Directions: The answer is all of the entries below, repeated exactly and free of pictures.

(Data extracted from a collection)
################

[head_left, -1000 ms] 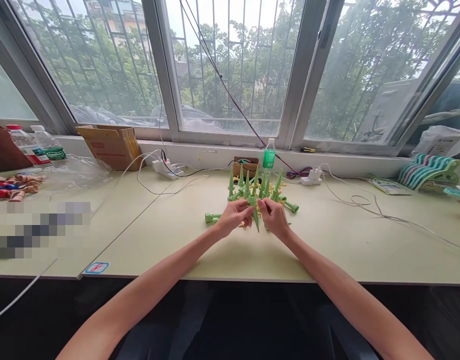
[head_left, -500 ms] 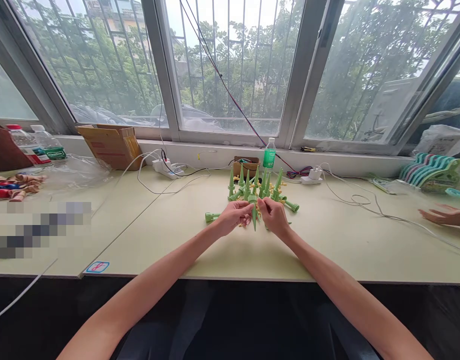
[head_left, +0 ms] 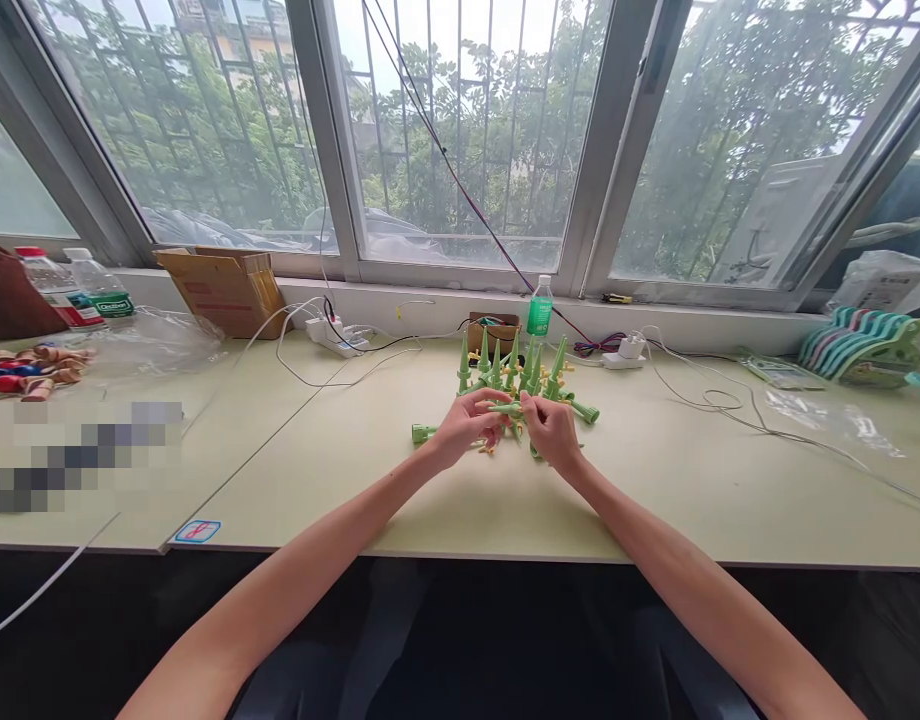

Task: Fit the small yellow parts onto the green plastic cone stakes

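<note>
My left hand (head_left: 464, 430) and my right hand (head_left: 550, 432) meet over the middle of the pale table (head_left: 340, 470), fingers pinched on one green plastic spike (head_left: 507, 410) held roughly level between them. Just behind the hands stands a cluster of green spikes (head_left: 516, 372), points up, with small yellow parts among them. One green piece (head_left: 422, 433) lies flat left of my left hand, and another green spike (head_left: 580, 409) lies to the right.
A green bottle (head_left: 539, 308) and a small brown box (head_left: 492, 332) stand behind the cluster. Power strips and cables (head_left: 332, 338) run along the sill. A cardboard box (head_left: 224, 290) and bottles (head_left: 77, 290) sit at left; clear plastic wrap (head_left: 835, 415) and striped items (head_left: 861, 345) at right.
The spike in my hands has turned from pointing down to lying roughly level. Another person's hand at the far right has withdrawn from view, and a clear plastic wrap now lies there.
</note>
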The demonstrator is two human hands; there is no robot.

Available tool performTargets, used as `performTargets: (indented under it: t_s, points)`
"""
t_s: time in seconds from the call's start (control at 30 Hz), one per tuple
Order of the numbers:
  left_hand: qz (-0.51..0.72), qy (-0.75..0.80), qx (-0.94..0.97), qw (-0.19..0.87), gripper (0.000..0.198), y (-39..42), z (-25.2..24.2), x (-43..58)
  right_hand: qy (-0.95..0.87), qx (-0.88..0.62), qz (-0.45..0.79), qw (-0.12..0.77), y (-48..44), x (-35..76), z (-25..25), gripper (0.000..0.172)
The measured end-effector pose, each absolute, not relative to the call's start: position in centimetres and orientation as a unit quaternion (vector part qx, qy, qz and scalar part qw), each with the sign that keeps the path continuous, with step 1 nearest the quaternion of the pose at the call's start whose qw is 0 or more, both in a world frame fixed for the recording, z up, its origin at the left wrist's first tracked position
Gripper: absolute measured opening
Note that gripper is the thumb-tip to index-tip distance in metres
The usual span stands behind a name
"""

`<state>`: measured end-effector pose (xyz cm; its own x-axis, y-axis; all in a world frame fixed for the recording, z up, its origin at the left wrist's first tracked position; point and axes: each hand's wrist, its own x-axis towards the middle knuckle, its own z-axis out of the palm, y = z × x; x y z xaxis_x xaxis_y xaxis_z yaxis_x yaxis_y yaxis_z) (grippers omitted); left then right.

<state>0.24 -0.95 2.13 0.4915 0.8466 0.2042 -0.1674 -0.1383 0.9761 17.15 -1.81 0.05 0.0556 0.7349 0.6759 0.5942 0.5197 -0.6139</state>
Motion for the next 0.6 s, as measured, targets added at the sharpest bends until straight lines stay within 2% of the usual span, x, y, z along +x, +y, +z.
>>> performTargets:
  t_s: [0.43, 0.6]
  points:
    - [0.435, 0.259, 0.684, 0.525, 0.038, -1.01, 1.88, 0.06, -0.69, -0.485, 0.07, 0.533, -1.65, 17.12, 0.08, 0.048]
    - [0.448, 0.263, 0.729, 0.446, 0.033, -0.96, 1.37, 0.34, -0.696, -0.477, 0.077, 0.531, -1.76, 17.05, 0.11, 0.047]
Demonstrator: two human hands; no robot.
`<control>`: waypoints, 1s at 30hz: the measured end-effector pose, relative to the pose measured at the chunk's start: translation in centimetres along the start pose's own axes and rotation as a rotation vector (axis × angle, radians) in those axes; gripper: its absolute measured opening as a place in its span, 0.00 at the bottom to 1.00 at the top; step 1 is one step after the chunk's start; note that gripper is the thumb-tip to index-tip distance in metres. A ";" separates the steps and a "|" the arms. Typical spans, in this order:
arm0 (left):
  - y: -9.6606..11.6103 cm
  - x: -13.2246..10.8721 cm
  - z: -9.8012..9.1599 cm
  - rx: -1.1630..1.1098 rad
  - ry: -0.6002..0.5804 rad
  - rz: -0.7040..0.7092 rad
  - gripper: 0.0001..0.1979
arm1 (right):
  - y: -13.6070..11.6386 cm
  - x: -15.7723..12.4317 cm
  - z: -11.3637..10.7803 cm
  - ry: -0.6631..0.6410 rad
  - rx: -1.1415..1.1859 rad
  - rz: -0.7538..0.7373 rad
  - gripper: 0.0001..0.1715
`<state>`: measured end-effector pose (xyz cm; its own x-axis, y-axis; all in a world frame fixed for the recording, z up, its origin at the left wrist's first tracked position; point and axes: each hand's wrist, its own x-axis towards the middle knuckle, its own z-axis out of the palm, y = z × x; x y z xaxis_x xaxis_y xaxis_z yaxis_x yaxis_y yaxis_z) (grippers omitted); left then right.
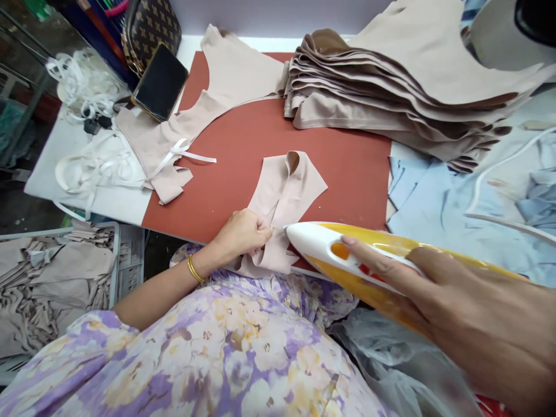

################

Solution for this problem:
[head_left, -1000 ms] 
[head_left, -500 ms] 
[head_left, +0 ms] 

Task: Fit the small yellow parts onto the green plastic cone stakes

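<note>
My left hand (head_left: 464, 430) and my right hand (head_left: 550, 432) meet over the middle of the pale table (head_left: 340, 470), fingers pinched on one green plastic spike (head_left: 507, 410) held roughly level between them. Just behind the hands stands a cluster of green spikes (head_left: 516, 372), points up, with small yellow parts among them. One green piece (head_left: 422, 433) lies flat left of my left hand, and another green spike (head_left: 580, 409) lies to the right.
A green bottle (head_left: 539, 308) and a small brown box (head_left: 492, 332) stand behind the cluster. Power strips and cables (head_left: 332, 338) run along the sill. A cardboard box (head_left: 224, 290) and bottles (head_left: 77, 290) sit at left; clear plastic wrap (head_left: 835, 415) and striped items (head_left: 861, 345) at right.
The spike in my hands has turned from pointing down to lying roughly level. Another person's hand at the far right has withdrawn from view, and a clear plastic wrap now lies there.
</note>
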The demonstrator is two human hands; there is no robot.

Available tool performTargets, used as `performTargets: (indented under it: t_s, points)`
"""
t_s: time in seconds from the call's start (control at 30 Hz), one per tuple
Order of the numbers:
  left_hand: qz (-0.51..0.72), qy (-0.75..0.80), qx (-0.94..0.97), qw (-0.19..0.87), gripper (0.000..0.198), y (-39..42), z (-25.2..24.2), x (-43..58)
  right_hand: qy (-0.95..0.87), qx (-0.88..0.62), qz (-0.45..0.79), qw (-0.12..0.77), y (-48..44), x (-35..76), z (-25..25), gripper (0.000..0.172)
The measured end-effector pose, each absolute, not relative to the call's start: position in centimetres and orientation as a unit quaternion (vector part qx, qy, qz and scalar part qw), each with the sign that keeps the path continuous, with step 1 nearest the quaternion of the pose at the call's start whose qw is 0 or more, both in a world frame fixed for the recording, z up, its origin at the left wrist's first tracked position
Gripper: absolute measured opening
Note that gripper is the thumb-tip to index-tip distance in metres
The usual span stands behind a name
"""

`<state>`: measured end-effector pose (xyz cm; its own x-axis, y-axis; all in a world frame fixed for the recording, z up, its origin at the left wrist's first tracked position; point and axes: each hand's wrist, its own x-axis towards the middle knuckle, its own z-axis out of the palm, y = z × x; x y z xaxis_x xaxis_y xaxis_z yaxis_x yaxis_y yaxis_z) (grippers omitted); left then right.

<state>0.24 -0.95 2.13 0.4915 0.8466 0.2042 -0.1674 -0.1383 0.9761 17.15 -1.81 0.05 0.0556 0.7349 0.6759 0.5942 0.5197 -0.6139</state>
Motion for the next 0.6 s, as measured, targets added at the sharpest bends until straight lines stay within 2% of the usual span, x, y, z along +x, +y, +z.
>>> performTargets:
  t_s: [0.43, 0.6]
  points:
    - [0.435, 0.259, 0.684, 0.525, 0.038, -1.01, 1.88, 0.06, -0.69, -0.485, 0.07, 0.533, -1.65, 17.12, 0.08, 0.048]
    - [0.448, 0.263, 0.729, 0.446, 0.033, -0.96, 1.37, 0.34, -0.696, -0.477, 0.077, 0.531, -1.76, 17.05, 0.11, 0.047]
Demonstrator: two human hands; no robot.
`<control>`: waypoints, 1s at 30hz: the measured end-effector pose, relative to the pose measured at the chunk's start: translation in centimetres along the start pose's own axes and rotation as a rotation vector (axis × angle, radians) in those axes; gripper: its absolute measured opening as a place in its span, 0.00 at the bottom to 1.00 at the top; step 1 is one step after the chunk's start; note that gripper is the thumb-tip to index-tip distance in metres. A ";" separates the steps and a "|" the arms. Typical spans, in this order:
arm0 (left):
  - y: -9.6606..11.6103 cm
  - x: -13.2246..10.8721 cm
  - z: -9.8012..9.1599 cm
  - rx: -1.1630..1.1098 rad
  - ry: -0.6002..0.5804 rad
  - rz: -0.7040..0.7092 rad
  - gripper: 0.0001..0.1979
arm1 (right):
  - y: -13.6070..11.6386 cm
  - x: -15.7723..12.4317 cm
  - z: -11.3637..10.7803 cm
  - ry: -0.6631..0.6410 rad
  - rx: -1.1415..1.1859 rad
  - rz: -0.7538..0.7373 rad
  - gripper: 0.0001..0.1715
`<state>`: measured end-effector pose (xyz cm; its own x-axis, y-axis; all in a world frame fixed for the recording, z up, its origin at the left wrist's first tracked position; point and axes: each hand's wrist, its own x-axis towards the middle knuckle, its own z-axis out of the palm, y = z × x; x y z xaxis_x xaxis_y xaxis_z yaxis_x yaxis_y yaxis_z) (grippers omitted); left then right.

What came before makes up the full response.